The reference packages should have their feature_annotations attribute populated by treesapp package edit. These features stored in a reference package provide a map between the reference package's phylogeny's leaves and a phenotype. The feature annotation a query sequences will be assigned is, like the taxonomic assignment, based on the position in the phylogenetic tree (i.e. placement edge) a query sequence was placed.

Usage

We have classified McrA and DsrAB sequences found in the file 'marker_test_suite.faa', so the next step is to add the metabolic annotations for McrA and the gene annotations for DsrAB.

The DsrAB reference package was created from seed sequences in the FunGene database for DsrA and DsrB, together in a single phylogeny. This works because the two subunits that form the holoenzyme necessary for dissimilatory sulfite reduction are paralogs.

If the reference packages installed with TreeSAPP were used for sequence classification then treesapp layer only requires the path to the output directory made by treesapp assign.

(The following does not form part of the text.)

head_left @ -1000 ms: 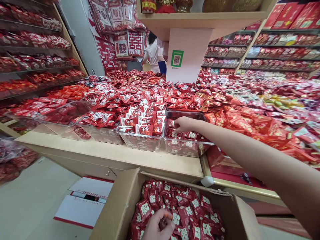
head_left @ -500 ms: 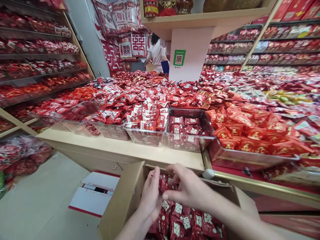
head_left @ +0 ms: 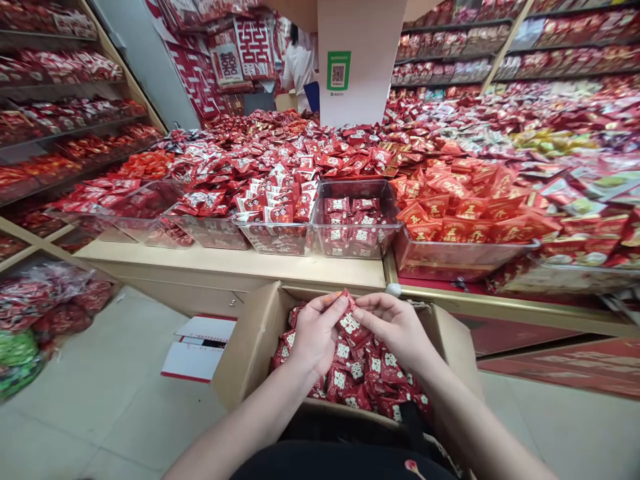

If reference packages in a different directory were used, however, the path to this directory must be provided via '--refpkg_dir'. For example, if ~/treesapp_refpkgs/ contained the .pkl files used by treesapp assign:

treesapp layer --treesapp_output marker_test/ --refpkg_dir ~/treesapp_refpkgs/

TreeSAPP would map all the features annotated from all reference packages in ~/treesapp_refpkgs/ to the classified query sequences. The new feature annotations produced by treesapp layer are saved to a new file within the final_outputs/ directory called 'layered_classifications.tsv'. In the above example, the layered classifications would be in marker_test/final_outputs/layered_classifications.tsv.